8. Nontransferability of Options and Shares
Incentive options granted pursuant to the plan shall not be
transferable (including by pledge or hypothecation) other than by will or the
laws of intestate succession or pursuant to a qualified domestic relations
order, as defined by the Code or Title I of the Employee Retirement Income
Security Act of 1974, as amended ("ERISA"), or the rules thereunder. Except as
may be permitted by the Administrator, nonqualified options granted pursuant to
the plan shall not be transferable (including by pledge or hypothecation) other
than by will or the laws of intestate succession or pursuant to a qualified
domestic relations order, as defined by the Code or Title I of ERISA or the
rules thereunder; provided, however, that no such transfer shall be effective
unless such transaction has been registered under the Securities Act of 1933, as
amended, or, in the opinion of the Administrator, such registration is not
required. An option shall be exercisable during the optionee's lifetime only by
him. To the extent required by Section 16 of the 1934 Act, shares acquired upon
the exercise of an option shall not, without the consent of the Administrator,
be transferable (including by pledge or hypothecation) until the expiration of
six months after the date the option was granted.

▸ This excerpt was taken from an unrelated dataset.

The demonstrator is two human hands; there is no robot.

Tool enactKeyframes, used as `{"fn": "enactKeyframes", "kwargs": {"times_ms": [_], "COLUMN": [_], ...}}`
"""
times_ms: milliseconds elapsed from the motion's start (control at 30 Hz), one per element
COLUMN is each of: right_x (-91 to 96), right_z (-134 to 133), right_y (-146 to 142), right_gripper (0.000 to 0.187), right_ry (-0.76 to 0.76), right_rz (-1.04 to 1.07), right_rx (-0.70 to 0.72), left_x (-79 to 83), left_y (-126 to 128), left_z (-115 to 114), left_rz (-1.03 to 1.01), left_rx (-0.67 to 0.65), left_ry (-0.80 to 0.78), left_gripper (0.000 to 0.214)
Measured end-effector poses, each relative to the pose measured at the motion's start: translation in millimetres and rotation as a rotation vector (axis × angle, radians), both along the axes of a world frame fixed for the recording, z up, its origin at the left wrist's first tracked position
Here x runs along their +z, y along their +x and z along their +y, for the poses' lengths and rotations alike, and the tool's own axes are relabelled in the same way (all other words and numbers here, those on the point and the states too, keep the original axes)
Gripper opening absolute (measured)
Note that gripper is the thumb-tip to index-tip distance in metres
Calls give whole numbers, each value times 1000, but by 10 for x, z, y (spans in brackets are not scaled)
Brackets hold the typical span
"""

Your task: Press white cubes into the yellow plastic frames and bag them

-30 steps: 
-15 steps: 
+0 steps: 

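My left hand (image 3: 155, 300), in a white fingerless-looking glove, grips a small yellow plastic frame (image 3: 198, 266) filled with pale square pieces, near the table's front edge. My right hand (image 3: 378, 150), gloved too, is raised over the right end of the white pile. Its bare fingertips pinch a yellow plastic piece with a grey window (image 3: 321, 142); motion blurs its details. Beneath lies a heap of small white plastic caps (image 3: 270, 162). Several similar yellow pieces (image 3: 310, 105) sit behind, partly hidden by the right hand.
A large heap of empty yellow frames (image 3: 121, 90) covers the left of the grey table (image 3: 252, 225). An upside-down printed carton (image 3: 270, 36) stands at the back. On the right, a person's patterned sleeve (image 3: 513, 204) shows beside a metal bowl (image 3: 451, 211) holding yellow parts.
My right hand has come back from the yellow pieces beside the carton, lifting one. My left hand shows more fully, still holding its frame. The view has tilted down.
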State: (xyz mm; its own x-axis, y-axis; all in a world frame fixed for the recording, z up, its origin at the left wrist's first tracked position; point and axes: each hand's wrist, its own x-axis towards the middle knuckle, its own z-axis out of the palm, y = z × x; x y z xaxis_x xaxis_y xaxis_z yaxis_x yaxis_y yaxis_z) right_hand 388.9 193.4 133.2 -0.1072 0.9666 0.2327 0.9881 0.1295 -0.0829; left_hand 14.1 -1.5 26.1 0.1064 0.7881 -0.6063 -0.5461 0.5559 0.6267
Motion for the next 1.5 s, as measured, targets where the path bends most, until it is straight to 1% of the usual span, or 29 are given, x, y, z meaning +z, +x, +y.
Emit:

9. Dilution or Other Adjustments
If there is any change in the outstanding shares of common stock of the
Corporation as a result of a merger, consolidation, reorganization, stock
dividend, stock split to holders of shares that is distributable in shares, or
other change in the capital stock structure of the Corporation, the
Administrator shall make such adjustments to options, to the number of shares
reserved for issuance under the plan, and to any provisions of this plan as the
Administrator deems equitable to prevent dilution or enlargement of options or
otherwise advisable to reflect such change.
10. Withholding
The Corporation shall require any recipient of shares pursuant to the
exercise of a nonqualified option to pay to the Corporation in cash the amount
of any tax or other amount required by any governmental authority to be withheld
and paid over by the Corporation to such authority for the account of such
optionee. Notwithstanding the foregoing, the optionee may satisfy such
obligation in whole or in part, and any other local, state or federal income tax
obligations relating to the exercise of a nonqualified option, by electing (the
"Election") to have the Corporation withhold shares of common stock from the
shares to which the optionee is entitled. The number of shares to be withheld
shall have a fair market value (determined in accordance with Section 6(b)) as
of the date that the amount of tax to be withheld is determined (the "Tax Date")
as nearly equal as possible to (but not exceeding) the amount of such
obligations being satisfied. Each Election must be made in writing to the
Administrator prior to the Tax Date.
11. Certain Definitions
For purposes of the plan, the following terms shall have the meaning
indicated:
(a) "Related corporation" means any parent, subsidiary or predeces
sor of the Corporation.
(b) "Parent" or "parent corporation" shall mean any corporation (other
than the Corporation) in an unbroken chain of corporations ending with the
Corporation if, at the time that the option is granted, each corporation other
than the Corporation owns stock possessing fifty percent or more of the total
combined voting power of all classes of stock in another corporation in the
chain.
(c) "Subsidiary" or "subsidiary corporation" means any corporation
(other than the Corporation) in an unbroken chain of corporations beginning with
the Corporation if, at the time that the option is granted, each corporation
other than the last corporation in the unbroken chain owns stock possessing
fifty percent or more of the total combined voting power of all classes of stock
in another corporation in the chain.
(d) "Predecessor" or "predecessor corporation" means a corporation
which was a party to a transaction described in Section 424(a) of the Code (or
which would be so described if a substitution or assumption under that section
had occurred) with the Corporation, or a corporation which is a parent or
subsidiary of the Corporation, or a predecessor of any such corporation.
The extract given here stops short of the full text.